### Exercise objective
Using the material below, repeat exactly the lines from the one with "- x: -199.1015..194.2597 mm" through the one with "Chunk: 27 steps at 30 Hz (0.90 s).", ends included, without any images.
----------------------------------------
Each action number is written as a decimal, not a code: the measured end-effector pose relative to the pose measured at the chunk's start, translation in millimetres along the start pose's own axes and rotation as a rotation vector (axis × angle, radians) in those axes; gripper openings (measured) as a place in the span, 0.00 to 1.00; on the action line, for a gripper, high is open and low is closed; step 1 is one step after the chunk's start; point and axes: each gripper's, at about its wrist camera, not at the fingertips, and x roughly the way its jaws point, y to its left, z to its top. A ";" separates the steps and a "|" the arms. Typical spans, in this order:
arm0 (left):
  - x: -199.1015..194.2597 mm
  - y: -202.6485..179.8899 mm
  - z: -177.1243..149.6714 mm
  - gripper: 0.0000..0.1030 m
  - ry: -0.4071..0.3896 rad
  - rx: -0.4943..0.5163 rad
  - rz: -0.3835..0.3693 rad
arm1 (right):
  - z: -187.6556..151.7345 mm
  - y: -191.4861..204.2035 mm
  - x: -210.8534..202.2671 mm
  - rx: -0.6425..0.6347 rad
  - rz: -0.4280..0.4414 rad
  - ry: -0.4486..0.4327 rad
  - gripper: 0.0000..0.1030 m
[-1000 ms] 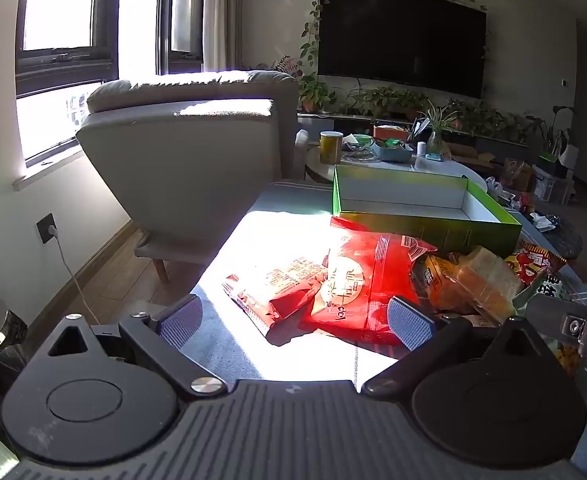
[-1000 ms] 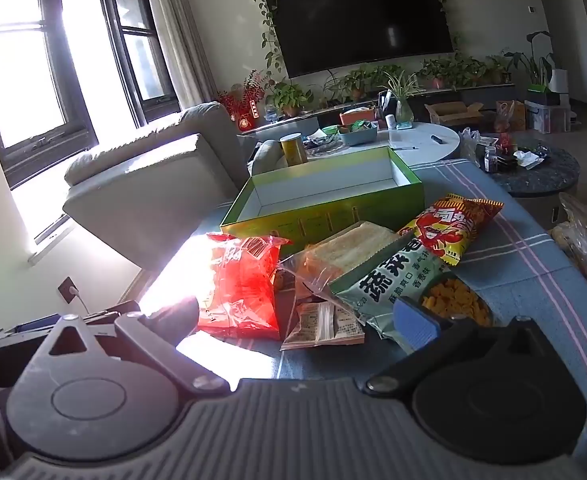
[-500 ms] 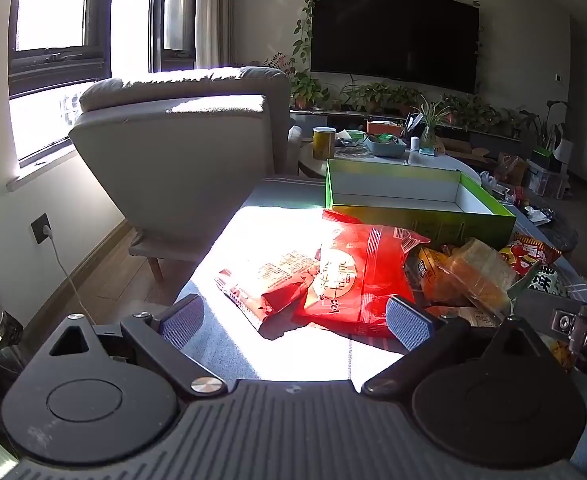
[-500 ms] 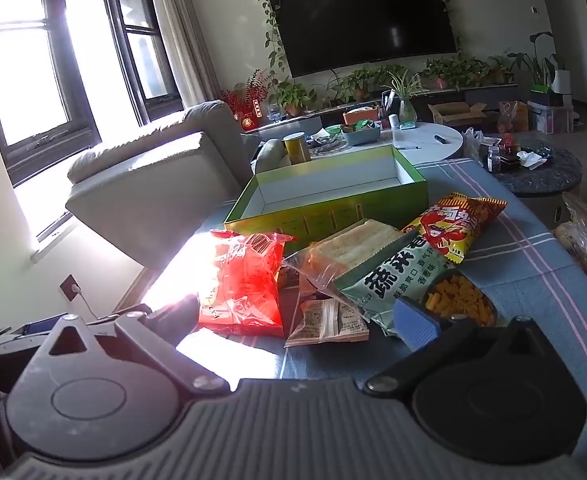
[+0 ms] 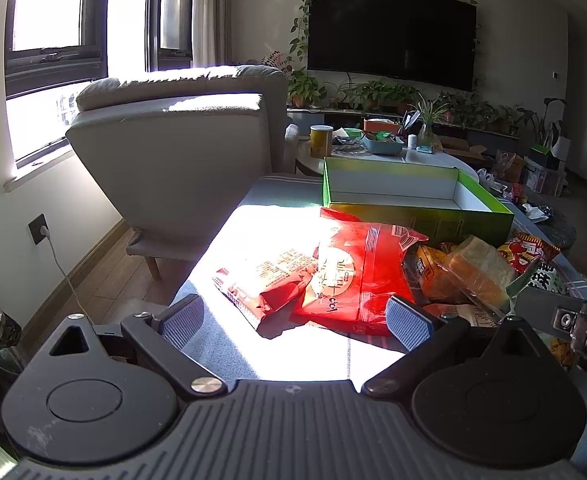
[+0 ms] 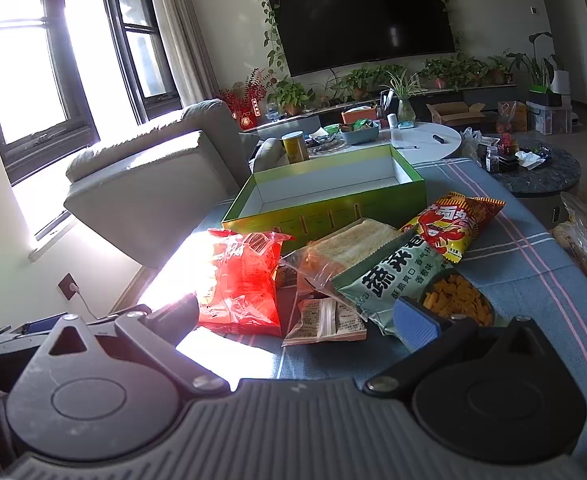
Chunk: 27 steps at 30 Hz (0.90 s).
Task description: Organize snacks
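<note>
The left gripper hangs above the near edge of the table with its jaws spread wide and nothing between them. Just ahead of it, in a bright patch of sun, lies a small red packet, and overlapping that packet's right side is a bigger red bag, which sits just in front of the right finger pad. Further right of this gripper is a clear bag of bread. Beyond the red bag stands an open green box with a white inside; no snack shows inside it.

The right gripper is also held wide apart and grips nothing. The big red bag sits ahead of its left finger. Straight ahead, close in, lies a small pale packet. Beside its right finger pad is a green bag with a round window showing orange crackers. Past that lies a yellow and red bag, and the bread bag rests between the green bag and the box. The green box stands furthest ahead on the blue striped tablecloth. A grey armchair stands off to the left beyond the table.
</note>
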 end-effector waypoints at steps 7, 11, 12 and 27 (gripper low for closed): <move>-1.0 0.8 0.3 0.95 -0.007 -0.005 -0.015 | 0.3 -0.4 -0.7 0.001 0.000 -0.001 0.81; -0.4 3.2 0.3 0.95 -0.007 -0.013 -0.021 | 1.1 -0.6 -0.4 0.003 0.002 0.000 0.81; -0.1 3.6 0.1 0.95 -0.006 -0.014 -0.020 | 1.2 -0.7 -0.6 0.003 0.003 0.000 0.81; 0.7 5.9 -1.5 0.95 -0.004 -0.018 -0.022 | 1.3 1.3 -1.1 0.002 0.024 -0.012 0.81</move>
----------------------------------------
### Result
  - x: -199.1015..194.2597 mm
  - y: -202.6485..179.8899 mm
  - z: -177.1243..149.6714 mm
  - gripper: 0.0000..0.1030 m
  - ry: -0.4071..0.3896 rad
  - rx: -0.4943..0.5163 rad
  - rz: -0.3835..0.3693 rad
arm1 (right):
  - z: -187.6556..151.7345 mm
  - y: -191.4861..204.2035 mm
  - x: -210.8534..202.2671 mm
  - rx: -0.6425..0.6347 rad
  - rz: -0.4280..0.4414 rad
  - ry: -0.4486..0.4327 rad
  - gripper: 0.0000..0.1030 m
[-1000 ms] 
[-1000 ms] 
[-500 ms] 
[-500 ms] 
[+0 ms] 
[+0 ms] 
Chunk: 27 steps at 30 Hz (0.90 s).

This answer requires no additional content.